Northrup has donated a copy of her book which will be presented to the library of the Friendship Heights Village Center.

Be sure to mark your calendar for November 4 when poets Idra Novey and Luis Alberto Ambroggio will read at Café Muse.

Wednesday, September 15, 2010

Chautauqua at Cafe Muse

The next Cafe Muse program Monday September 20 from 7 - 9 pm 
will feature two chautauqua readers Dave and Janet Northrup.

Cafe Muse
Friendship Heights Village Center
4433 South Park Avenue
Chevy Chase, MD 20815

Chautauqua -- What is it?

Chautauqua continues to be an adult education movement that offers programs on current topics of interest and cultural activities.

Janet Northrup is active with the Chautauqua Women's Club  of Chautauqua, New York. For three years, Ms. Northrup researched the history of chautauqua activities and developed a book based on her research. This is a part of American history few of us in the DC area have had the opportunity to learn about.
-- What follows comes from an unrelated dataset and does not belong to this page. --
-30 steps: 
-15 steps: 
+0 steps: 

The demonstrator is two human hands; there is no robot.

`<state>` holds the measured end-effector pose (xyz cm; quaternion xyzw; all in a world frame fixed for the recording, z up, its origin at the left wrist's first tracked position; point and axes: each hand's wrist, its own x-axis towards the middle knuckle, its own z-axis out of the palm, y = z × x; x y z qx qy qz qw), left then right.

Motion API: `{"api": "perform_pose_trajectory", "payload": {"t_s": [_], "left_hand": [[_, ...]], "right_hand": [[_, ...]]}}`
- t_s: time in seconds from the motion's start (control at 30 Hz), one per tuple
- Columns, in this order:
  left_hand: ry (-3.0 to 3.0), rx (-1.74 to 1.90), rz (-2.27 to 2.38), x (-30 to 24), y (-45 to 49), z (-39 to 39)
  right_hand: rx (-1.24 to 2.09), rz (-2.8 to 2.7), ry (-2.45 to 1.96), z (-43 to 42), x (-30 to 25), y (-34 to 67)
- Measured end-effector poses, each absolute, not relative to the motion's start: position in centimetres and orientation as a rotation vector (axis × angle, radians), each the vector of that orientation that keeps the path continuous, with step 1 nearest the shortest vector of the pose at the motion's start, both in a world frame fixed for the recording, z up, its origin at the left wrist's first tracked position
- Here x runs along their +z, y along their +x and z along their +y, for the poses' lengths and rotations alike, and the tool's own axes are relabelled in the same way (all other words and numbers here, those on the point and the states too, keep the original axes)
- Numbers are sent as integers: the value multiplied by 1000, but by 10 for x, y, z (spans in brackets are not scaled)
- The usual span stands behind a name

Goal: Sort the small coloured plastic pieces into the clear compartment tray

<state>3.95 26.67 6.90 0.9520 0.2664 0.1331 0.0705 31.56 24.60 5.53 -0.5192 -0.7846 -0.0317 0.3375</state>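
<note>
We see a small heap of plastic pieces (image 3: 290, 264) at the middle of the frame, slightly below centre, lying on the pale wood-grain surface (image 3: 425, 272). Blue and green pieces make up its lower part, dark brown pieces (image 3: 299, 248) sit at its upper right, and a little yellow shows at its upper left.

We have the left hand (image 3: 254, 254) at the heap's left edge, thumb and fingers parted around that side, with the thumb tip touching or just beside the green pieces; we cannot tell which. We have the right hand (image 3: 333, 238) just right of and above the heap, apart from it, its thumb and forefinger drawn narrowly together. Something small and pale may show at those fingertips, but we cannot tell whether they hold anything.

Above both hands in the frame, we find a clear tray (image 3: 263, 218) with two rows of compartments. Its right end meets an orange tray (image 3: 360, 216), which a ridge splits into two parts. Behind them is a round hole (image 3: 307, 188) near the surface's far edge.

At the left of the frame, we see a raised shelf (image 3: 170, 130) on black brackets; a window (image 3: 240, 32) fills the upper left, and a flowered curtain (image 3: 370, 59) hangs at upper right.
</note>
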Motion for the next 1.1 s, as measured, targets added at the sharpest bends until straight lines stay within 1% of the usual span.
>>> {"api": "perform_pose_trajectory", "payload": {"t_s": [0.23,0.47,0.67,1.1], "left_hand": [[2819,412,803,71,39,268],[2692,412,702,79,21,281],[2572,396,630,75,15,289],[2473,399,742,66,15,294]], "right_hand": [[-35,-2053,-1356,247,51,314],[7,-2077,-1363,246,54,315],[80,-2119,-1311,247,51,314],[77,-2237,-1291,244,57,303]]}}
Not long ago an advertising jingle reminded women, “You’ve come a long way, baby.”  In many ways that ad campaign idea exemplifies the changes at the Chautauqua Women’s Club over the past 120 years.  When the first Chautauqua lectures were delivered in 1874, women were still forty-five years away from being allowed to vote. The Civil War had ended only nine years earlier and many families still mourned loved ones killed or wounded in battles.  At that time the women’s programs and lectures at Chautauqua typically included topics such as: missionary work, hygiene, managing the home, rearing children, working with servants, and cooking.    --- Janet Myers Northrup, excerpt Founding Women

The Word Works invites you to come hear the Northrups talk about their experience with the chautauqua movement.

Mike Davis will open at 7 pm with live classical guitar music and the chautauqua reading will be followed with a short open mic for poetry. Free to the public.